__WHAT TO WORK ON__:
Only one stretch of the material below is wanted: everything from the line containing "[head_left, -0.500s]" down to the line containing "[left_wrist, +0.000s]", both ends included. Repeat it exactly and skip the pictures.

__RECORDS__:
****************************************
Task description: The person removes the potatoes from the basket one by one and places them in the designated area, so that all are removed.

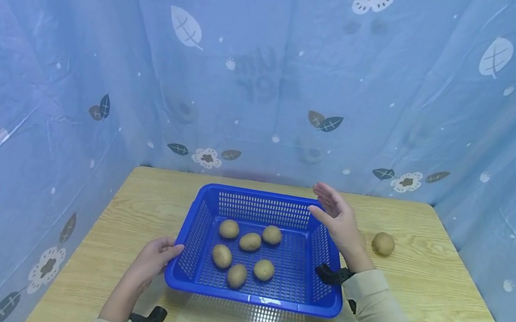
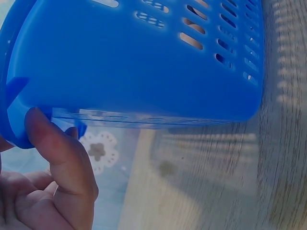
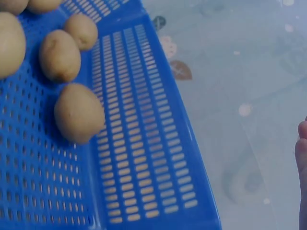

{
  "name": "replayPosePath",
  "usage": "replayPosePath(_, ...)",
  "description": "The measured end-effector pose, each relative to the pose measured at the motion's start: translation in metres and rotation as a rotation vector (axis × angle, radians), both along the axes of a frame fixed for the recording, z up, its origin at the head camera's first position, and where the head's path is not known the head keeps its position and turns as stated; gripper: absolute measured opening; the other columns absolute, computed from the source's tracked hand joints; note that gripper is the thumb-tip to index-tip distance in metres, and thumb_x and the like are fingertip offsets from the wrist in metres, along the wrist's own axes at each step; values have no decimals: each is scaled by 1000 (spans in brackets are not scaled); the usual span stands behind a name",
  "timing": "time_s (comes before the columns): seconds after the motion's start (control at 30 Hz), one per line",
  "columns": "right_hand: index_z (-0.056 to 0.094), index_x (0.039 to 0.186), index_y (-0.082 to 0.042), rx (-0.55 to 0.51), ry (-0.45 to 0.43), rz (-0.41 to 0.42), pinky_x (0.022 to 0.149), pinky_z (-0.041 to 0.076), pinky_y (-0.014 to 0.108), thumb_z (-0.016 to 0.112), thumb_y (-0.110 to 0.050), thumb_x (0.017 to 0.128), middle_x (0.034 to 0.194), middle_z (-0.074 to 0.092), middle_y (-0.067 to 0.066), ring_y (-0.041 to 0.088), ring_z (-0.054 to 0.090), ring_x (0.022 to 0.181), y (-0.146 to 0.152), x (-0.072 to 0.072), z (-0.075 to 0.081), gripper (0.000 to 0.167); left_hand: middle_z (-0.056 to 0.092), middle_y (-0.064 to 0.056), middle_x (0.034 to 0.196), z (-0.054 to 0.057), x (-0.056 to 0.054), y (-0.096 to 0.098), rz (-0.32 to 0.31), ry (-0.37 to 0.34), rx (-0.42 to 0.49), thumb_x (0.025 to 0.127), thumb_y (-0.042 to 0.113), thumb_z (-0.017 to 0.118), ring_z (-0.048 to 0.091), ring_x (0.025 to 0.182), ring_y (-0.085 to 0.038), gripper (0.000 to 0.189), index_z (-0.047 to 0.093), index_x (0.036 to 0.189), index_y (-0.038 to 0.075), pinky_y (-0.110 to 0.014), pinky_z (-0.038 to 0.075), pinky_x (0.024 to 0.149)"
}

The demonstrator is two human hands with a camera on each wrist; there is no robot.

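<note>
A: What does the left hand (image 1: 154,260) do?
B: It holds the blue basket (image 1: 268,302) at the left side. The thumb lies at the rim, and in the left wrist view a bent finger touches the rim from below.
A: And the right hand (image 1: 342,223)?
B: It holds nothing. Its fingers are extended, with the thumb well apart from them, and it is raised near the far right corner of the basket. In the right wrist view only a small part of it is seen, at the edge.
A: What is inside the basket?
B: Six potatoes (image 1: 221,256). They lie on its floor, mostly in the left and middle part.
A: Is there one outside?
B: Yes, a single potato (image 1: 383,243) lies to the right of the basket, upon the wooden table (image 1: 435,293).
A: What is farther away?
B: A light blue curtain (image 1: 261,144), printed with leaves and flowers, hangs behind the table and on both sides.
</note>
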State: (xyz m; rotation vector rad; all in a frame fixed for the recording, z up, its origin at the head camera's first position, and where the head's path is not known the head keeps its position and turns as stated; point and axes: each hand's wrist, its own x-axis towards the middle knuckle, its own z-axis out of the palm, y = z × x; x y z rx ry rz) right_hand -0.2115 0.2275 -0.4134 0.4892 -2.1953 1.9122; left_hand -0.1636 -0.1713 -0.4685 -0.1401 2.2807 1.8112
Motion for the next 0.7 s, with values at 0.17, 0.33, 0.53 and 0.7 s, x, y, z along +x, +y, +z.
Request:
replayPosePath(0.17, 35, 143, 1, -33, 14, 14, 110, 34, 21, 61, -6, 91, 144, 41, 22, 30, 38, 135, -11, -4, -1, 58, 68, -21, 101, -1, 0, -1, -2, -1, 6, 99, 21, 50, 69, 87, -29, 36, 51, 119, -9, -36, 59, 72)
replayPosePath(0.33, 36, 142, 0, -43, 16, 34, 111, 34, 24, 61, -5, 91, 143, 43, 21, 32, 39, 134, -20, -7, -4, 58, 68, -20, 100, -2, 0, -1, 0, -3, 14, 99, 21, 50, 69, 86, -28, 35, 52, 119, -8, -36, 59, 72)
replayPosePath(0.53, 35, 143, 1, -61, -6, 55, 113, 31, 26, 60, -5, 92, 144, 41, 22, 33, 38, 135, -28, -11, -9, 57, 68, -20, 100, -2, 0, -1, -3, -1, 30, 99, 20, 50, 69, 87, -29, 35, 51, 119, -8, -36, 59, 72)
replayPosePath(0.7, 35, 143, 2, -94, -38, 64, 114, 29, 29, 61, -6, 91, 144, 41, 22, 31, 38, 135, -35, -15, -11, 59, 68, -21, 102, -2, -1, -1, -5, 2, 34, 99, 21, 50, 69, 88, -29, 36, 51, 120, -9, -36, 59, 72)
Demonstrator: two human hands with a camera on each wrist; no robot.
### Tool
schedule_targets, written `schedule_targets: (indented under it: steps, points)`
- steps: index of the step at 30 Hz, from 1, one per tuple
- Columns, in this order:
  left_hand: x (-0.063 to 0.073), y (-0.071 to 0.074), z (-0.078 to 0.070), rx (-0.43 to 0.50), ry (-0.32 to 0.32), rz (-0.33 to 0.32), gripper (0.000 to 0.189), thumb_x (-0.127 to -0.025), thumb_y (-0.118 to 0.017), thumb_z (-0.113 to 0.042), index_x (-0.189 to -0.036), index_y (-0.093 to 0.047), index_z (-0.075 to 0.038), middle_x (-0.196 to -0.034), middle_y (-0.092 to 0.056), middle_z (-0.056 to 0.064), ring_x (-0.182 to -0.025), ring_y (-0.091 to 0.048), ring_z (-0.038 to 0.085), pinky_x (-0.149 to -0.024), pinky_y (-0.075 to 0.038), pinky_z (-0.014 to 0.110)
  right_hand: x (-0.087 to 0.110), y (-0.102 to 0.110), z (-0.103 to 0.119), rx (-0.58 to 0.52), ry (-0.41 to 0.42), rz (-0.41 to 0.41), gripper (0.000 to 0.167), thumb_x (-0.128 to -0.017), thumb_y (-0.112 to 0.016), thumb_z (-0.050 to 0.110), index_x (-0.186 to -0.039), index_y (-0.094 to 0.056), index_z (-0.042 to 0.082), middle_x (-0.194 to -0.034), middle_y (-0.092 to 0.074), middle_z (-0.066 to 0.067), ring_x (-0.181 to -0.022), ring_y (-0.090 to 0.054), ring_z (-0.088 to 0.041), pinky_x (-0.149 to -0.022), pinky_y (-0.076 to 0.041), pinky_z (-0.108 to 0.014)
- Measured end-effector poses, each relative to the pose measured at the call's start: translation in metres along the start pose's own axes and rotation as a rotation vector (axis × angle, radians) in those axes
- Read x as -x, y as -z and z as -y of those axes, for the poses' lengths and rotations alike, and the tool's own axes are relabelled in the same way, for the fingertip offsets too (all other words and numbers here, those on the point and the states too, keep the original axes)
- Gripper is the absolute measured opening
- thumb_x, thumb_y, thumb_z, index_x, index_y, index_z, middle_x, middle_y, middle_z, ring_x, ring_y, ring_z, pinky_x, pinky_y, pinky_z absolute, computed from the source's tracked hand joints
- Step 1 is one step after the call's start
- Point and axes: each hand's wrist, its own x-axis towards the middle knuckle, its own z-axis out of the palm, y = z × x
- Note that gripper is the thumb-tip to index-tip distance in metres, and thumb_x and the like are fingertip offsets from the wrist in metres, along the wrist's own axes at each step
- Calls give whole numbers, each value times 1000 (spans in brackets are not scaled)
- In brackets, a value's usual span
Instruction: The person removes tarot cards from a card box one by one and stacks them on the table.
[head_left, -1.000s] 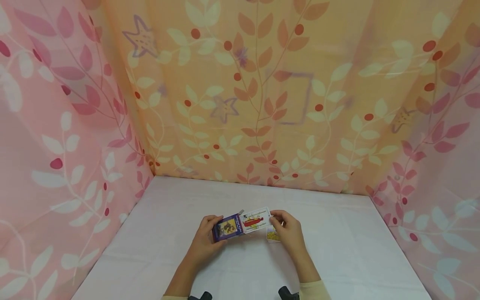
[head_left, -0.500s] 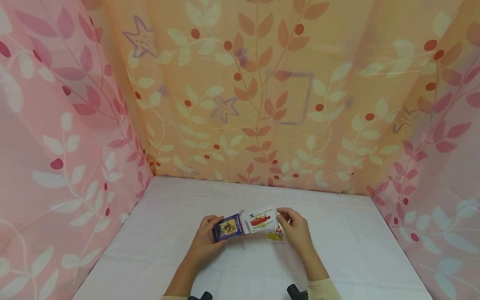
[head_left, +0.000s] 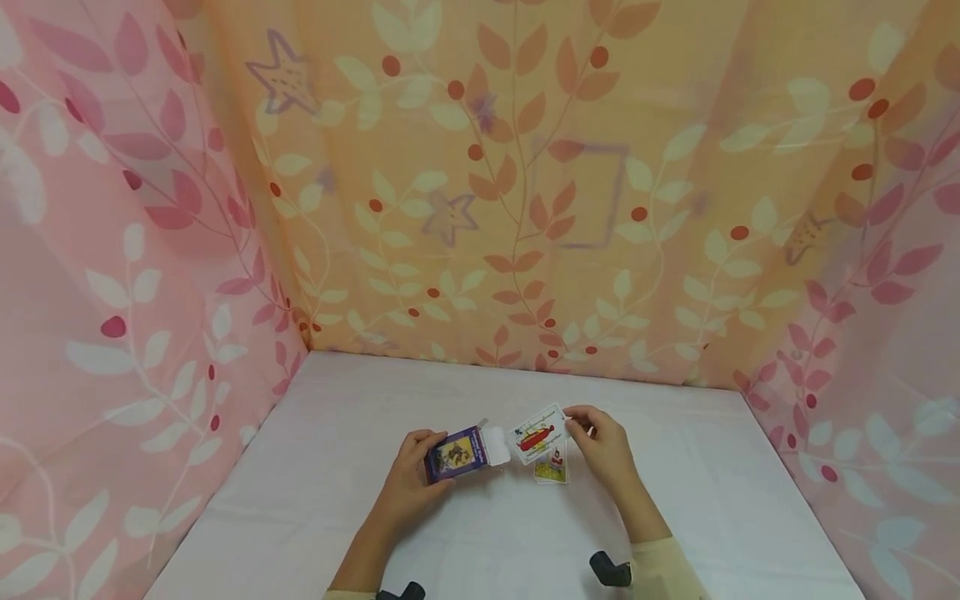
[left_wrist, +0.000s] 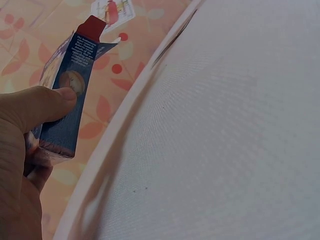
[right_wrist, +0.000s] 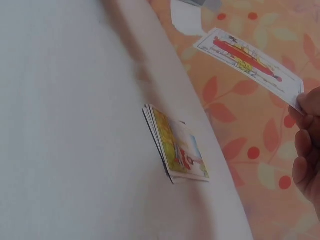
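Dark blue card box (head_left: 455, 455), printed with a yellow-framed picture on its front, is in the left hand (head_left: 412, 471). Fingers and thumb grip it at its closed end; left wrist view shows the thumb pressed on the narrow side, beside small white text. Box is held tilted, its mouth toward the right hand (head_left: 603, 446). White flap (head_left: 496, 446) stands out from the mouth; a red flap (left_wrist: 91, 28) also shows in the left wrist view.

Right hand: thumb and fingers pinch 1 corner of a white-bordered card (head_left: 538, 435) bearing a red and yellow figure. Card is fully out of the box, near the white flap; contact between these 2 cannot be told. Card is raised above the table (head_left: 450, 550), partly covering the card stack (head_left: 551, 471) in head view.

Card stack lies on the table, picture side up, edges slightly uneven.

Surroundings: white cloth on the table; orange leaf-patterned curtain (head_left: 465, 167) behind; pale sleeve (head_left: 666, 571) on the right arm.
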Motion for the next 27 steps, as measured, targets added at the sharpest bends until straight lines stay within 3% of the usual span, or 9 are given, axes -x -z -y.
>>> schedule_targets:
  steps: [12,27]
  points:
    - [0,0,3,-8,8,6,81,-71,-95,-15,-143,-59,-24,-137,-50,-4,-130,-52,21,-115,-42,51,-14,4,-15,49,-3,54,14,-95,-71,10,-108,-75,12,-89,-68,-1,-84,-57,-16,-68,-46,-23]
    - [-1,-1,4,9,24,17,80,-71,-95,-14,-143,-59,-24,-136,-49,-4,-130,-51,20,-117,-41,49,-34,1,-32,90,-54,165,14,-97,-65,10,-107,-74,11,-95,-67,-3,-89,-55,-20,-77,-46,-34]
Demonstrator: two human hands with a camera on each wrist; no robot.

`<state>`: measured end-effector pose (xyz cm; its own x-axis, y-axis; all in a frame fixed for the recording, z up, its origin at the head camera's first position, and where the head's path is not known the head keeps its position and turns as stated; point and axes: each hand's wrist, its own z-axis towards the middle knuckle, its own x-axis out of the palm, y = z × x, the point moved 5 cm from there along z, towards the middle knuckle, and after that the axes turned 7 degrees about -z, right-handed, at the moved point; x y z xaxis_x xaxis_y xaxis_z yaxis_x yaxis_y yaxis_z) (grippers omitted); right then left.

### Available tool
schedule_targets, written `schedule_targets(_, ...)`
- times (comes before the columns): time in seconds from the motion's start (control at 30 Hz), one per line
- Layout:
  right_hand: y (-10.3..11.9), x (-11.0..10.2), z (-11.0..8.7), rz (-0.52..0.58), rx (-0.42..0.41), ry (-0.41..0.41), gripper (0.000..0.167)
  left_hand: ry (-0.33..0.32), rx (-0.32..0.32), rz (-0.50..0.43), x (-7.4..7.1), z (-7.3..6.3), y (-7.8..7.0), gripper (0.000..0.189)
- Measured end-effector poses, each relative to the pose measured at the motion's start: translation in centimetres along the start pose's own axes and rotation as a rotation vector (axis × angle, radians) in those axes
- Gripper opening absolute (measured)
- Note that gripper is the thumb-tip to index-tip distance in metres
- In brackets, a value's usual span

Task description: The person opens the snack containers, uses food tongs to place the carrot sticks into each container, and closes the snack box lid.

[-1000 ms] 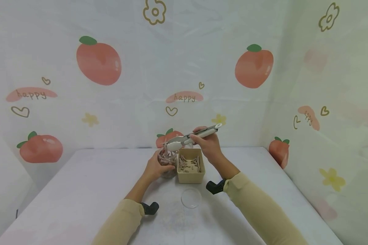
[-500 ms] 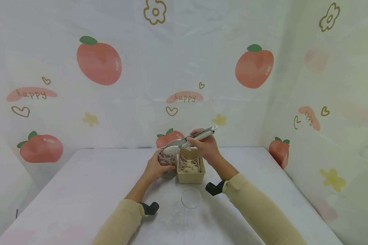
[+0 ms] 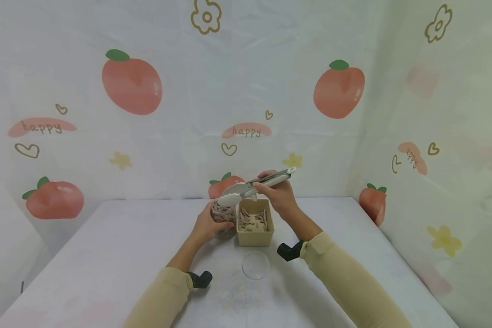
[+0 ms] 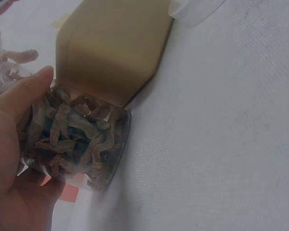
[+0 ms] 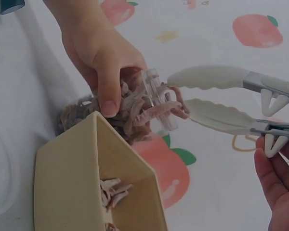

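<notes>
My left hand [image 3: 207, 225] grips a clear plastic jar [image 4: 123, 159] round its side. Twisted, greyish-brown dried strips [image 4: 82, 127] fill it, and a few poke out past the rim in the right wrist view. My right hand [image 3: 282, 199] holds white-and-grey kitchen tongs [image 3: 231, 199] by the handles, slanting down leftward to the jar's mouth. In the right wrist view the tongs' scalloped tips [image 5: 221, 115] stand apart, right beside the protruding strips [image 5: 156, 113]. Just right of the jar is a beige rectangular box [image 3: 255, 238] with some similar strips and bits inside.
A round clear lid [image 3: 255, 265] lies flat on the white tabletop [image 3: 147, 246], in front of the box. Behind the table hangs a white backdrop [image 3: 180, 91] printed with fruit, and another side of it rises at the right.
A second ago the tongs held strips above the jar. They dipped to its mouth, then rose slightly with the tips apart, and strips now sit at the rim. The left hand stays in place.
</notes>
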<state>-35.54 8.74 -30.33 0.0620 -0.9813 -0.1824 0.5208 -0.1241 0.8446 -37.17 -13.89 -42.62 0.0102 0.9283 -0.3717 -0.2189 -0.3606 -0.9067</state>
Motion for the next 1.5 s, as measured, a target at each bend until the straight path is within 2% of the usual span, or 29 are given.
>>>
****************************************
__RESULT OF THE TASK__:
[head_left, -0.500s] 
[head_left, +0.000s] 
[left_wrist, +0.000s] 

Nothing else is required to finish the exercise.